==== SOURCE DATA

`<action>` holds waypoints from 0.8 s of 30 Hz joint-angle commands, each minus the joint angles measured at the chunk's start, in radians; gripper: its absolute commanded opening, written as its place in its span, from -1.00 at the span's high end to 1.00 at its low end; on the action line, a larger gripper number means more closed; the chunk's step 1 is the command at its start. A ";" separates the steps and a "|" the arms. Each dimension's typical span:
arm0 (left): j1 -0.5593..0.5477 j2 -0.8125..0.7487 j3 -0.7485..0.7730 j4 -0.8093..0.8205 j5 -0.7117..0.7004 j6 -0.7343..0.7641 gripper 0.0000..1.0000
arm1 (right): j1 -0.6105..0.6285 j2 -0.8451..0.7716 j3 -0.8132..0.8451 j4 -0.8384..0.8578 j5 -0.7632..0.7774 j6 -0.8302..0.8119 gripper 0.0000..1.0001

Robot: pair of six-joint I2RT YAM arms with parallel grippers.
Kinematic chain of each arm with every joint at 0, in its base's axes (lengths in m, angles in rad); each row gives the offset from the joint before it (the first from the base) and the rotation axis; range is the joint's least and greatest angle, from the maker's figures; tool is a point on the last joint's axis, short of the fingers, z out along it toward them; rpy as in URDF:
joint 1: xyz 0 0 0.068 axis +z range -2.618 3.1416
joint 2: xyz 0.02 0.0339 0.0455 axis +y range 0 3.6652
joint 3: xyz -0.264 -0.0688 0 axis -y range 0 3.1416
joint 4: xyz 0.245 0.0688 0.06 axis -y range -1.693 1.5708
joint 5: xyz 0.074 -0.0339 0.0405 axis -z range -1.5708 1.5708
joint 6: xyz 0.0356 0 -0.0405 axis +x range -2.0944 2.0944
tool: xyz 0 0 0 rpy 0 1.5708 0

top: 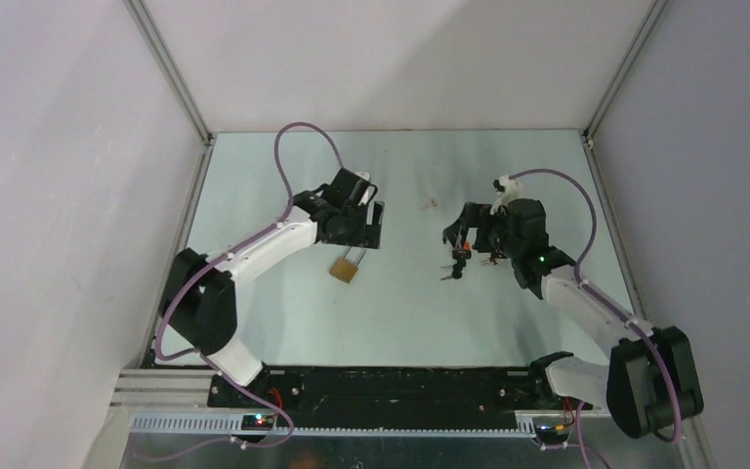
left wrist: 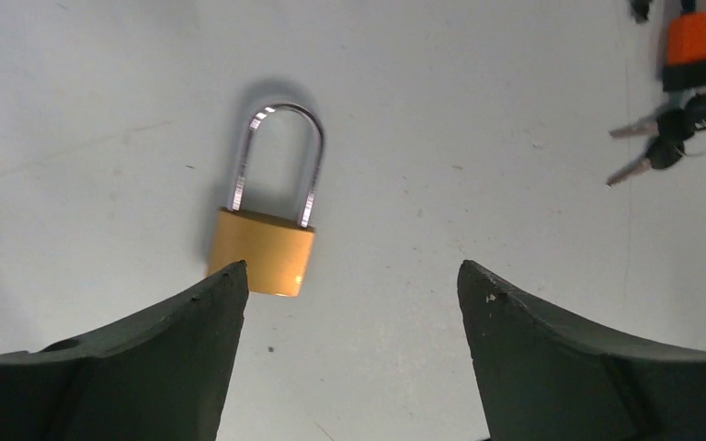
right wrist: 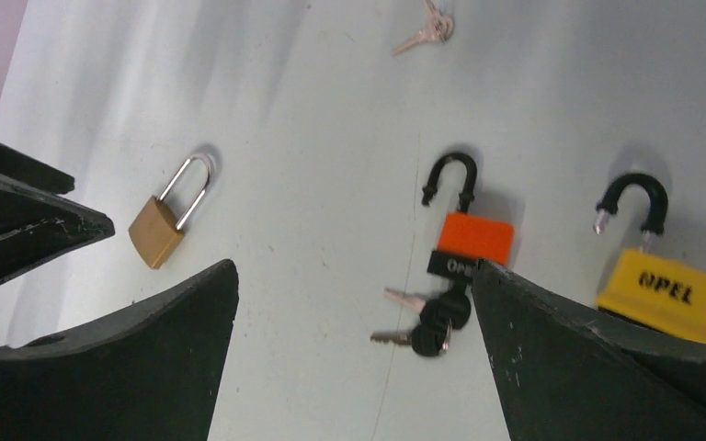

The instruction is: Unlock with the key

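In the left wrist view the two dark fingers (left wrist: 147, 367) of the left gripper (left wrist: 351, 271) fill the foreground, spread wide with nothing between them. Just beyond the left fingertip a brass padlock (left wrist: 262, 250) lies flat on the pale worktop (left wrist: 478, 156), its steel shackle seated in the body. The right gripper (right wrist: 354, 271) is likewise wide apart and empty, hovering over an orange padlock (right wrist: 475, 239) whose black shackle stands open. Black-headed keys (right wrist: 427, 322) on a ring lie at that padlock's base; whether one sits in the keyhole I cannot tell. A yellow padlock (right wrist: 666, 287), shackle also open, lies beside it. Small silver keys (right wrist: 427, 32) lie farther off, well apart from all three padlocks.
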 commanded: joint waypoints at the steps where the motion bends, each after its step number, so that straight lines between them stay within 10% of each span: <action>1: 0.027 0.016 -0.012 -0.009 -0.126 0.138 -0.77 | 0.021 0.087 0.090 0.099 0.038 -0.025 -0.99; 15: 0.031 0.268 0.082 -0.101 -0.109 0.220 -0.76 | 0.048 0.149 0.105 0.104 0.033 0.020 -0.99; 24: 0.034 0.294 0.042 -0.118 -0.039 -0.007 -0.32 | 0.036 0.160 0.105 0.122 0.034 0.020 -0.99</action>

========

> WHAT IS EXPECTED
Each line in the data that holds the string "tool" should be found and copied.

> ANSWER TO THE EXERCISE
Kinematic chain of each arm with every joint at 0, in its base's axes (lengths in m, angles in rad); each row gives the offset from the joint before it (the first from the base) and the rotation axis; range is the joint's least and greatest angle, from the maker's figures; tool is a point on the last joint's axis, short of the fingers, z out along it toward them; rpy as in URDF:
tool: xyz 0 0 0 rpy 0 1.5708 0

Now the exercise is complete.